Exercise.
From the entries that follow, copy exactly the lines beginning at the line holding "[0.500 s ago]" and continuing through the line holding "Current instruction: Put".

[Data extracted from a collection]

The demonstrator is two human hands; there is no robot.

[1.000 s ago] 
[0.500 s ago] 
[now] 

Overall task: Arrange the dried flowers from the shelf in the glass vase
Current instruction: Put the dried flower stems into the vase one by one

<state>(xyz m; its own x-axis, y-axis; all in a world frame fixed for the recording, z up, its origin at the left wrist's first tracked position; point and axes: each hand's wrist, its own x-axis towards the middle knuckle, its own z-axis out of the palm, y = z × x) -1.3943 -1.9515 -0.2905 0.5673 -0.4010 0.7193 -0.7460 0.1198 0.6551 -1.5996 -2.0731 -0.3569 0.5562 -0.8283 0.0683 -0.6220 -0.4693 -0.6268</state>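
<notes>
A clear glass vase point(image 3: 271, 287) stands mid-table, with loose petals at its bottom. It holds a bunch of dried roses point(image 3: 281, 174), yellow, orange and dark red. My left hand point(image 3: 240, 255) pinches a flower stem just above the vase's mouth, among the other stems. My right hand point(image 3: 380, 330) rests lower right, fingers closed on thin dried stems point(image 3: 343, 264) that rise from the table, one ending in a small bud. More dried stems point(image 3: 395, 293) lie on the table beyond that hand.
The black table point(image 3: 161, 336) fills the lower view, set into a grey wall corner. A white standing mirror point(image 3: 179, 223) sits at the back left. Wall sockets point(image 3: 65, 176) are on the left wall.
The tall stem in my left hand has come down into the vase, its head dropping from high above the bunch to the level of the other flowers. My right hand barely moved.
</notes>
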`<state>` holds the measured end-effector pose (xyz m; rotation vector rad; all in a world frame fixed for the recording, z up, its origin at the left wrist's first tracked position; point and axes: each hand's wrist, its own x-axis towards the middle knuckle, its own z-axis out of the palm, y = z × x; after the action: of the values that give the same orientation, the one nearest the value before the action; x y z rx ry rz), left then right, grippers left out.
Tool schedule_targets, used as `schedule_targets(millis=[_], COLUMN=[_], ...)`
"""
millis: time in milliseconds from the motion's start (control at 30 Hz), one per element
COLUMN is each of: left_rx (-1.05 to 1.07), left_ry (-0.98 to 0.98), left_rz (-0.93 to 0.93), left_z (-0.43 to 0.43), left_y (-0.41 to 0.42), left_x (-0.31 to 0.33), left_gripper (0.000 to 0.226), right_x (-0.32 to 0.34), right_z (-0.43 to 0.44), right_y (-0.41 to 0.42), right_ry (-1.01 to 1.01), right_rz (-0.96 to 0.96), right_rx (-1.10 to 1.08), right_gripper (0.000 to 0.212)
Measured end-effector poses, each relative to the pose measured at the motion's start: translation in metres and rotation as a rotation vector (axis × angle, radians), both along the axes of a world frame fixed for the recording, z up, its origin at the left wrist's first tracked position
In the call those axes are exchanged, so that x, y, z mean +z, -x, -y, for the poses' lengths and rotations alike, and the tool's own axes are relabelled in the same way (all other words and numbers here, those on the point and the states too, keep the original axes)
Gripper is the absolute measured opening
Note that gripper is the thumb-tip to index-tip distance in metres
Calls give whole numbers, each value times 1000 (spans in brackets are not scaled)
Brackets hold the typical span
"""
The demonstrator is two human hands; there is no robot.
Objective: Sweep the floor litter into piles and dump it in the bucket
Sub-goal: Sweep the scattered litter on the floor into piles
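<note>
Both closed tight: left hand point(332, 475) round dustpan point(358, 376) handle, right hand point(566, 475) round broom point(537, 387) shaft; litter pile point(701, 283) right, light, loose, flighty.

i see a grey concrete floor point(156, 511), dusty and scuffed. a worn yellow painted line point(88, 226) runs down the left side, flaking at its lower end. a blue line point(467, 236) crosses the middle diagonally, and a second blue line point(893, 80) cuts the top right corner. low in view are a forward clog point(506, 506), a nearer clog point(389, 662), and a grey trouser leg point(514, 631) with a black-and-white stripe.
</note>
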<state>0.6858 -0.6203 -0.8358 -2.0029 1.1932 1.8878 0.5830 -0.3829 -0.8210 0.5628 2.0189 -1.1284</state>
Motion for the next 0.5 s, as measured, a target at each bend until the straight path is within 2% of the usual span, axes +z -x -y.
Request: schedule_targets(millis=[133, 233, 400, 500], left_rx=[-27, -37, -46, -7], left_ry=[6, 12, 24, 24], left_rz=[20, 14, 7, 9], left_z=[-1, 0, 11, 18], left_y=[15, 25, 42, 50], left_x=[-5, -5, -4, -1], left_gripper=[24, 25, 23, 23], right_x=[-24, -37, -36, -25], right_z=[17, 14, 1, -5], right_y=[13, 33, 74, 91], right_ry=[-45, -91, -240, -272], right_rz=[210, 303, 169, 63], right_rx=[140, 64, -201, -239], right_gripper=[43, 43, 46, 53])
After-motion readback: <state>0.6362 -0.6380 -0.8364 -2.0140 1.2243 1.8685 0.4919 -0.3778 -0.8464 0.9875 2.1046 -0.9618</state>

Result of this exercise.
[0.500 s ago] 
[now] 

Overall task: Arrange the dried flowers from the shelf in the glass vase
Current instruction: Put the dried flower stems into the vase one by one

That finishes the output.